A artista acusou também os responsáveis pela tutela de não permitir que ela removesse o controlo de natalidade. “Quero poder casar-me e ter um filho. Disseram-me agora na tutela que não posso casar nem ter um filho” afirmou.
Durante um espetáculo durante a sua residency em Las Vegas, altura durante a qual o seu círculo íntimo era muito pequeno e entrevistas espontâneas eram muito raras, a Britney falou um pouco ao microfone com a audiência. Nesse discurso entre músicas, disse que falar com os fãs “sem música, só o microfone, parecia ilegal”. Por que razão falar espontaneamente parece ilegal para uma mulher de 30 e tal anos? Porque cada movimento seu era controlado.
A princesa da pop trabalhou sem parar e fez outros ganharem muito com o seu trabalho. A música deixou de ser uma paixão. Passou a ser uma obrigação. Trabalhava porque era obrigada e, dos lucros, via aquilo que o tutor decidia atribuir-lhe. Não é muito diferente de exploração.
No final de julho, a artista submeteu um pedido para que o pai fosse removido da tutela. Na audição de tribunal, acusou-o de abusar da posição que detém desde 2008 para benefício próprio e de a controlar exageradamente, confirmando as crenças do movimento Free Britney.

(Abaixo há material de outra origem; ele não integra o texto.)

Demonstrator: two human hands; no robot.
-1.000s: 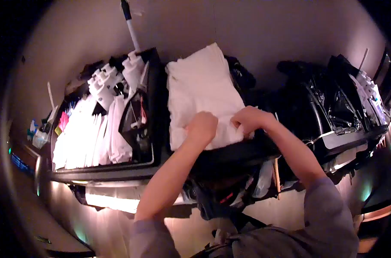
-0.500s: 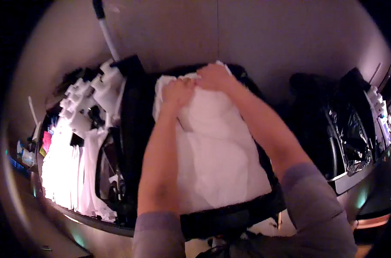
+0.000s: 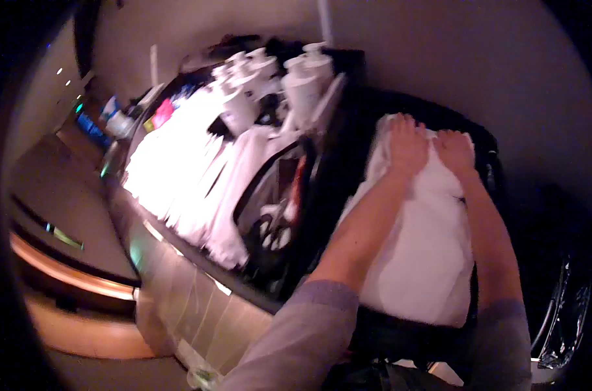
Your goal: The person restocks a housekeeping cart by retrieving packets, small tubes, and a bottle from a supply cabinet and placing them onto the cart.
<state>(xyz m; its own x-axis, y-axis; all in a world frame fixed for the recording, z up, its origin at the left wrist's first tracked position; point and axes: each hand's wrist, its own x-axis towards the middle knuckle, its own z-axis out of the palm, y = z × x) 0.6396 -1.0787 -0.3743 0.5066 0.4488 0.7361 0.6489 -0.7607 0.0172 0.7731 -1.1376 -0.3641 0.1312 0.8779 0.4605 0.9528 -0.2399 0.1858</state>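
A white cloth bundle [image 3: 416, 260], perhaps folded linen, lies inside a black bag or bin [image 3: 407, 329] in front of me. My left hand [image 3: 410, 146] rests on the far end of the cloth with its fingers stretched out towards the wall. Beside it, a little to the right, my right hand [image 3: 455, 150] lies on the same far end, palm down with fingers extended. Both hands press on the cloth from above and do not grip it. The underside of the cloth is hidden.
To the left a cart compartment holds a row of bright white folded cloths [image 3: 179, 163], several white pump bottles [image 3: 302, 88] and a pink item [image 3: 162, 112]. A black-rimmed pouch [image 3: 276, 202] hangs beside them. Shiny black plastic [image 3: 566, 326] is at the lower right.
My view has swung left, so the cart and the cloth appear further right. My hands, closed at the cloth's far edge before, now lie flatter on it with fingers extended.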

A 12 de agosto, após muito mediatismo do caso com vários documentários lançados este ano sobre o assunto e pressão pública, Jamie Spears concordou em abandonar o cargo de tutor da filha, ao fim de 13 anos de controlo das finanças da cantora, dando início ao que autodenominou “processo de transição”. Num documento de tribunal, entregue pelo advogado Vivian Thoreen, o progenitor revelou estar “disposto a renunciar” quando chegasse a altura certa. O documento não previu, contudo, um prazo para a demissão e esta arrastou-se, com o progenitor ainda a reclamar um pagamento pela cedência…
Depois de anos de audiências atrás de audiências, sem nada mudar, uma mulher bem-sucedida foi mantida por mais de 10 anos, nesta situação de controlo excessivo, a faturar fortunas sem as poder gerir e a ter mesmo de pedir autorização para coisas simples, como comprar hambúrgueres ou livros.
Apesar de Britney já ter confessado que a situação a tem traumatizado, o pai continuou a alegar que tenta agir sempre em função dos “melhores interesses da filha”. O que a filha diz é “ele adorou o controlo que teve sobre mim”
Ela está finalmente livre da tutela, mas o mundo deve um pedido de desculpas a Britney Spears. A nossa sociedade permitiu tudo isto.